The earth has actually switched to a cooling cycle.
” He could see Angie would need proof. He’d have to show it to her. “If people could alter climates, we’d be pretty powerful. Anyway, if the cause goes away, they look for another one— or manufacture one.”

“Huh. I’d think that, being a mountain climber, you’d be an environmentalist.”

“I am. I just know better than to join a group. I send my money directly to folks I know, who actually work at maintaining trails and parks. And I’m careful even doing that. There’s something about a large sum of money that brings out the worst in people.”

“Wealth and power corrupts.”

“Right. I’m going to call Scott. Bring him up to date.”

Scott picked up on the second ring and Ryan told him where they were.

“Is it wise, leaving your place unguarded? I could go stay there,” Scott said.

“No. But thanks. I hired a guard. They’ll keep one posted until I return. I thought you were going to Portland to work on the new account there?”

“They asked me to wait a week. Seems their network wasn’t totally in place. The snowstorm slowed them down, too.”

“Oh. If I’d known that, I’d have had you stay at my place.”

“You order a continuous guard?”

“Yes. I want the kids protected— the ones climbing my wall.”

“Good.”

Ryan hung up and stretched. “How’re you doing?” he asked Angie.

She stood also. “A little tired of sitting.”

“Coffee?”

“Good idea.” She grabbed the mugs and he poured, enjoying the quiet intimacy of the moment. She was a pleasure to work with, her voice gentle on his ears.

Taking his mug he lifted it in a toast. “Down with all crackers!”

“Hear. Hear.”

She met his gaze, a determined light in her eyes. Ryan liked what he saw. She enjoyed the challenge as much as he.

They had just started to drink what proved to be terrible coffee, bitter black and thick as soup, when Jim re-entered, papers in hand, and handed them to Ryan.

Jim waved at the coffeepot. “Harold fixed that. You probably won’t like his brew.

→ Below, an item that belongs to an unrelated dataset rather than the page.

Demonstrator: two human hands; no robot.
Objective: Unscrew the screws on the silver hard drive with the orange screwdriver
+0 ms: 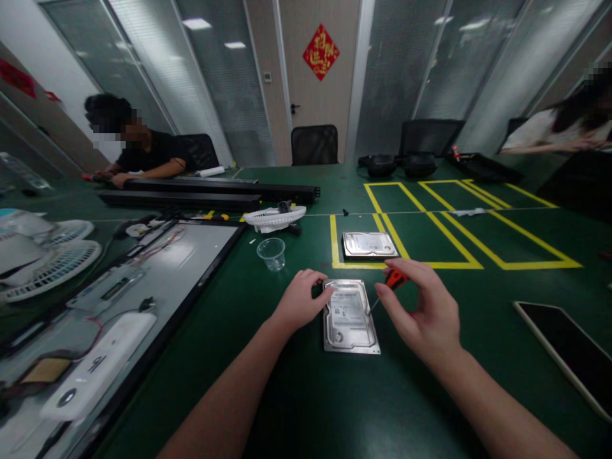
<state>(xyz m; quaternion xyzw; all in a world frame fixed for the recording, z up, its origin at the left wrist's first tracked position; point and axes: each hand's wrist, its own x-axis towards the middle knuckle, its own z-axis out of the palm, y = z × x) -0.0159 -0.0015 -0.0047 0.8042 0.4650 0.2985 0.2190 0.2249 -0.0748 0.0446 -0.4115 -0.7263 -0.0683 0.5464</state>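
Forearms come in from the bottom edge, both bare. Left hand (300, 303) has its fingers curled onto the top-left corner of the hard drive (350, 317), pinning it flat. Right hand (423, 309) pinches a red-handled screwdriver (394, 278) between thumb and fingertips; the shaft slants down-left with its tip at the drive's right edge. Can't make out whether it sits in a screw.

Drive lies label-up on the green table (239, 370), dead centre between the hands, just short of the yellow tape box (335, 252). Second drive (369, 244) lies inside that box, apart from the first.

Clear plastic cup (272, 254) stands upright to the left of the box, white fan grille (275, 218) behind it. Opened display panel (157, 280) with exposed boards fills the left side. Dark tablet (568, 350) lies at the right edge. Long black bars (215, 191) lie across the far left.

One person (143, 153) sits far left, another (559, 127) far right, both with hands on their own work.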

None of the rest of us can stomach it.”

“That’s for sure.” Ryan set his cup down and Angie did the same.

“I’ll send for a fresh pot. Something worth drinking. And some food too, if you’d like.”

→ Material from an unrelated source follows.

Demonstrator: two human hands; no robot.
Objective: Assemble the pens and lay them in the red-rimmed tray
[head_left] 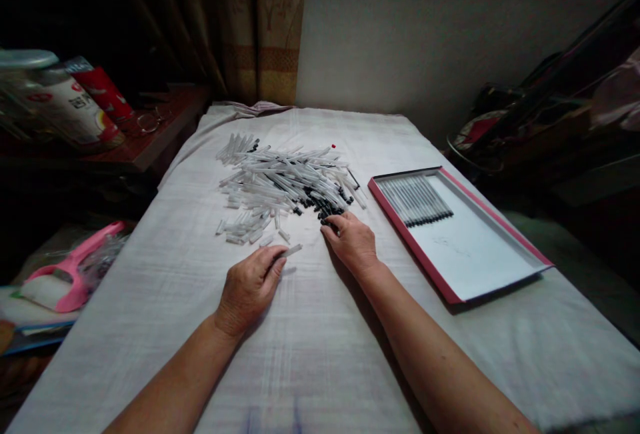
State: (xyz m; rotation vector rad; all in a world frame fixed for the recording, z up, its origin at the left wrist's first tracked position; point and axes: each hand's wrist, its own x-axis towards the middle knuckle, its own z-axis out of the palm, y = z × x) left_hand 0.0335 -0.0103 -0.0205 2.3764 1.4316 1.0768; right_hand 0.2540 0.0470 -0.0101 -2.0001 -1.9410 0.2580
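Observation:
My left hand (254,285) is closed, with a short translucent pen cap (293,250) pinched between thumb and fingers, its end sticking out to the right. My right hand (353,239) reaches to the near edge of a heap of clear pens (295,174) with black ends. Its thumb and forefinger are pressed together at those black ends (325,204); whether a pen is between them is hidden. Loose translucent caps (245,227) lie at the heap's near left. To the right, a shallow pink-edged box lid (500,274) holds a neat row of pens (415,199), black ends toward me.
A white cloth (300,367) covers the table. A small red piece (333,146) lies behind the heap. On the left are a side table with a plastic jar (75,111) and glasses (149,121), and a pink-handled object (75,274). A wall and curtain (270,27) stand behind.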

“Thanks.” Ryan looked down at the list of names of former employees. No one there he recognized as a hacker. Next he scanned the phone records, looking at the area codes in front of each number. “Hmmm. He’s no computer genius. He’s made several mistakes although he re-routed himself all over the world. Tokyo, Paris, Hamburg, Cape Town, Pittsburgh, and some I don’t recognize. What? That can’t be.” He stared at the last number in the sequence. He had read that number off to the police— this morning. He looked at his watch— actually, yesterday morning. It was now past midnight.